Mailing List Archive: [OCTAVIA][QUEENS][KOLLA] - Amphora to Health-manager invalid UDP heartbeat.

[OCTAVIA][QUEENS][KOLLA] - Amphora to Health-manager invalid UDP heartbeat.

Oct 23, 2018, 7:09 AM

Post #1 of 3 (740 views)

Hi guys,

I'm finishing to work on my POC for Octavia and after solving few issues
with my configuration I'm close to get a properly working setup.
However, I'm facing a small but yet annoying bug with the health-manager
receiving amphora heartbeat UDP packet which it consider as not correct and
so drop it.

Here are the messages that can be found in logs:

*2018-10-23 13:53:21.844 25 WARNING
octavia.amphorae.backends.health_daemon.status_message [-] calculated hmac:
faf73e41a0f843b826ee581c3995b7f7e56b5e5a294fca0b84eda426766f8415 not equal
to msg hmac:
6137613337316432636365393832376431343337306537353066626130653261 dropping
packet*

Which come from this part of the HM Code:

https://docs.openstack.org/octavia/pike/_modules/octavia/amphorae/backends/health_daemon/status_message.html#get_payload

The annoying thing is that I don't get why the UDP packet is considered as
stale and how can I try to reproduce the payload which is send to the
HealthManager.
I'm willing to write a simple PY program to simulate the heartbeat payload
but I don't now what's exactly the message and I think I miss some
informations.

Both HealthManager and the Amphora do use the same heartbeat_key and both
can contact on the network as the initial Health-manager to Amphora 9443
connection is validated.

As an effect to this situation, my loadbalancer is stuck in PENDING_UPDATE
mode.

Do you have any idea on how can I handle such thing or if it's something
already seen out there for anyone else?

Kind regards,
G.

Re: [OCTAVIA][QUEENS][KOLLA] - Amphora to Health-manager invalid UDP heartbeat. [ In reply to ]

johnsomor at gmail

Oct 23, 2018, 10:09 AM

Post #2 of 3 (739 views)

Permalink

Are the controller and the amphora using the same version of Octavia?

We had a python3 issue where we had to change the HMAC digest used.

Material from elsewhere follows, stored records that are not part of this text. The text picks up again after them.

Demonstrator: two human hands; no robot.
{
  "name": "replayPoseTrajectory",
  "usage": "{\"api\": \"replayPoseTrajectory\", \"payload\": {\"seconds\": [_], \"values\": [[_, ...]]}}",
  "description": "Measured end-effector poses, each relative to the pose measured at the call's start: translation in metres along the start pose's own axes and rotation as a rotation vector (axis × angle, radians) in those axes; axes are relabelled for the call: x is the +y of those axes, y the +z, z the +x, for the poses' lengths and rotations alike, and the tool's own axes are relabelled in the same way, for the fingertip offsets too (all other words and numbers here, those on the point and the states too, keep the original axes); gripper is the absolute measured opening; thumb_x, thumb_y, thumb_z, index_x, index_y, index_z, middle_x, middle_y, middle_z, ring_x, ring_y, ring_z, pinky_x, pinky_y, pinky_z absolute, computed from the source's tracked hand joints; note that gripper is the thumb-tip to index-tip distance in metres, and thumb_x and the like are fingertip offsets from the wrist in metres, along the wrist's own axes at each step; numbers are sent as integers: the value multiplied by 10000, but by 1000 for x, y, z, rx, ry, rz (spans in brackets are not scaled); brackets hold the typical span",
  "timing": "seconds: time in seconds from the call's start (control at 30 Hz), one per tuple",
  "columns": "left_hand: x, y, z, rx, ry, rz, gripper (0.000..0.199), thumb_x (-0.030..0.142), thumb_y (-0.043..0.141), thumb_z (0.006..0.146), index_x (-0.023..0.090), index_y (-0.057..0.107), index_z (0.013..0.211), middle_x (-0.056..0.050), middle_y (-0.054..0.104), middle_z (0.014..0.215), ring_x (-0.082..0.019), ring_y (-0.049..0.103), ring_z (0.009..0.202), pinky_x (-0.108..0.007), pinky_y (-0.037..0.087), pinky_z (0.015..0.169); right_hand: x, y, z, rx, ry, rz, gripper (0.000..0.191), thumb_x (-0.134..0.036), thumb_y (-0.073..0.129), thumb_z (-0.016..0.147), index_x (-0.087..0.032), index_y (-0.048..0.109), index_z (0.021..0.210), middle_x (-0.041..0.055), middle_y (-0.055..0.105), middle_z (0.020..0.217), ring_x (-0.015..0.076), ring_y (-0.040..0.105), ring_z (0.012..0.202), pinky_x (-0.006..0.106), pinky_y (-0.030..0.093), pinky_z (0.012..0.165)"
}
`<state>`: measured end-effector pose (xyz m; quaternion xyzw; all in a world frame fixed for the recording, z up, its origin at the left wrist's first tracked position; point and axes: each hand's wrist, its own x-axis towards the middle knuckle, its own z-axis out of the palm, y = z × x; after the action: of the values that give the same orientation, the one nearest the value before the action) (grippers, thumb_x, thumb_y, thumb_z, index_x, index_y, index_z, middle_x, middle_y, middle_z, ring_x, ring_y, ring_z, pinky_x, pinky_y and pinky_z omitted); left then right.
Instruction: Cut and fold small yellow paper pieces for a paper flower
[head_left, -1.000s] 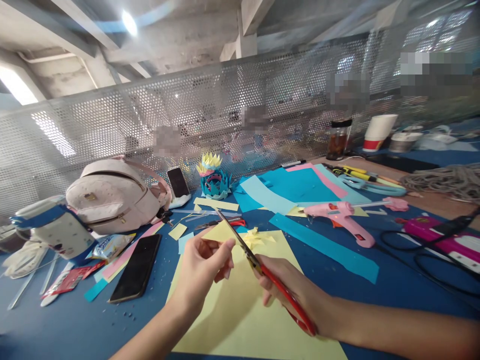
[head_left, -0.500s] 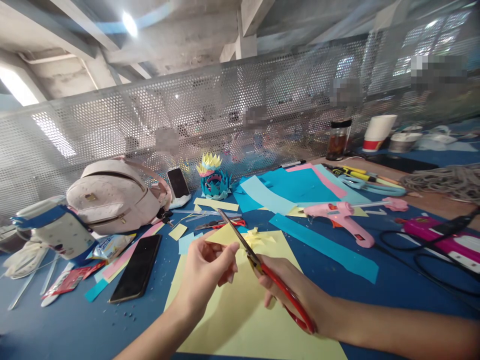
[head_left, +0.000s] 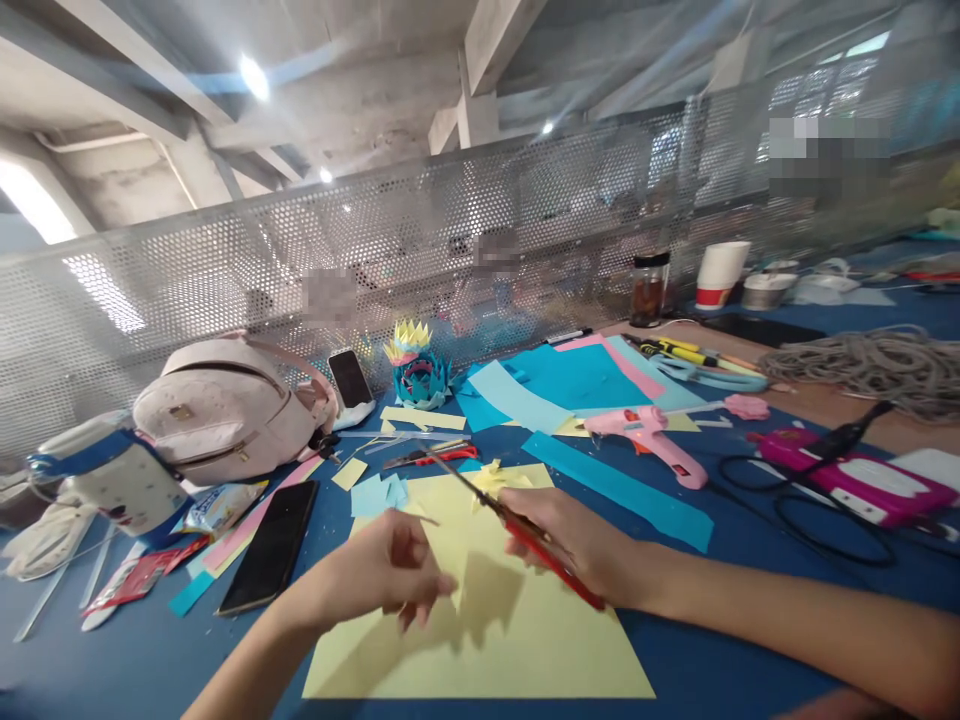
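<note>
My right hand is closed around red-handled scissors, whose blades point up and to the left. My left hand has its fingers curled in a pinch on a small piece of yellow paper, which is hard to tell apart from the sheet behind it. Both hands are above a large yellow sheet on the table. Small yellow cuttings lie at the far part of this sheet, just beyond the scissors.
A pink glue gun and a blue strip lie to the right. Behind stand a paper lotus-like craft and a utility knife. A phone, backpack and mug are at left; a purple power strip is at right.
My left hand has moved down and left, away from the scissors, with the yellow piece. The scissors have dropped slightly lower, and the view has turned a little to the right.
</note>
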<state>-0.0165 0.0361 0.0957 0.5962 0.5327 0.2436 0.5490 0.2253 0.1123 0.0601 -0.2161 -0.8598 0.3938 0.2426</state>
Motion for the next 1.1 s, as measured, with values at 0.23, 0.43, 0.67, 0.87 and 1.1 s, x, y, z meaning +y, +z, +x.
{"api": "replayPoseTrajectory", "payload": {"seconds": [0.23,0.43,0.67,0.87,1.1], "values": [[-13,-14,-4,-91,-26,144,260,391,698,832,150,735,923,-66,757,824,-67,543,406,-148,405,397,6,-22,-26,-179,-204,-610,449,-617,480,1002,-194,527,856,26,612,767,176,559,597,281,221,524],[11,-12,3,104,172,190,377,483,610,919,163,796,986,-101,742,1021,-151,666,793,-188,504,673,4,-23,-34,-243,-202,-841,338,-488,678,933,-175,558,886,36,673,824,213,653,668,295,178,515],[7,2,13,97,152,149,275,406,761,821,137,789,766,-93,781,826,-170,701,726,-230,524,674,0,-18,-34,-248,-200,-920,376,-493,765,862,-173,570,896,25,686,830,229,684,700,304,177,508],[-13,-35,21,148,142,219,252,374,640,997,127,677,1026,-36,708,956,-161,699,821,-350,592,786,1,-21,-36,-233,-88,-864,336,-476,730,896,-177,579,868,34,686,837,239,673,679,297,217,522],[-37,-121,60,495,112,379,330,357,641,993,158,614,1255,-82,634,1258,-248,664,1063,-428,581,894,3,-32,-29,-214,7,-831,266,-404,724,896,-174,600,849,36,689,825,258,674,705,288,237,550]]}}
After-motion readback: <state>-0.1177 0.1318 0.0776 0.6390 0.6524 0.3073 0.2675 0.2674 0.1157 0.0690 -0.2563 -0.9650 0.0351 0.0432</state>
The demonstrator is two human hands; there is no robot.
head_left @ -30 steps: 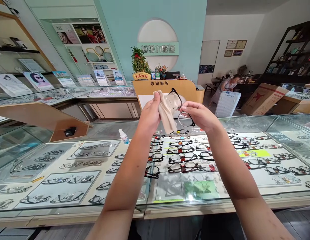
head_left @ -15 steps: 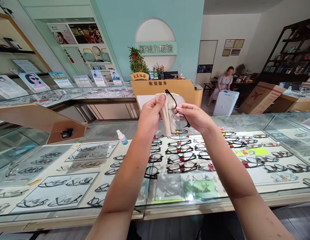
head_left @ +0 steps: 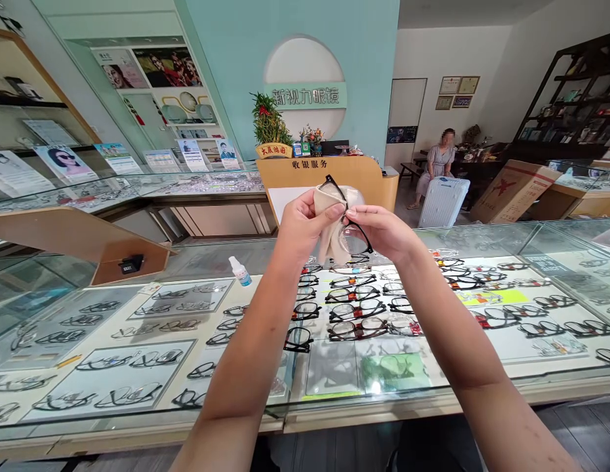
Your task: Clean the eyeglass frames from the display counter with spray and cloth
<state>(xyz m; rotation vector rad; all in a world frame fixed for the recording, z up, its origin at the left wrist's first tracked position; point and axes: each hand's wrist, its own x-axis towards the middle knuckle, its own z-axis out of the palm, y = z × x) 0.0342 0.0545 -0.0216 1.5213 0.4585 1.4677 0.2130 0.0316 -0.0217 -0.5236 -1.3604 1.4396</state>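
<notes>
With twelve o'clock straight ahead, the biggest thing is the long glass counter point(head_left: 344, 414), which fills the six o'clock side and shows rows of glasses point(head_left: 358, 311) under its top. Past it, at twelve, stands the wooden desk point(head_left: 374, 177). The big box point(head_left: 514, 190) is between two and three o'clock, and the white suitcase point(head_left: 445, 202) is next to it, nearer the middle. Both hands meet at the middle of the clock, up in the air over the counter. The left hand point(head_left: 299, 228) pinches the soft cream cloth point(head_left: 329, 241) around the upper lens, thumb on the near side. The right hand point(head_left: 384, 229) grips the black glasses point(head_left: 366, 238) with its fingertips near the middle of the frame. The glasses tilt, one end toward eleven o'clock and the other toward five; the lower lens is mostly bare. A small spray bottle point(head_left: 240, 271) is off toward eight o'clock, touched by no hand. To wipe well, I think the right hand should hold the frame steady but not squeeze hard, as thin rims may bend. The left thumb should rub softly in little rings, right out to the rim, with only cloth on the lens, since bare skin may smudge it.
</notes>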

If
you controller is running an older version of Octavia than your
amphora images, it may not have the compatibility code to support the
new format. The compatibility code is here:
https://github.com/openstack/octavia/blob/master/octavia/amphorae/backends/health_daemon/status_message.py#L56

There is also a release note about the issue here:
https://docs.openstack.org/releasenotes/octavia/rocky.html#upgrade-notes

If that is not the issue, I would double check the heartbeat_key in
the health manager configuration files and inside one of the amphora.

Note, that this key is only used for health heartbeats and stats, it
is not used for the controller to amphora communication on port 9443.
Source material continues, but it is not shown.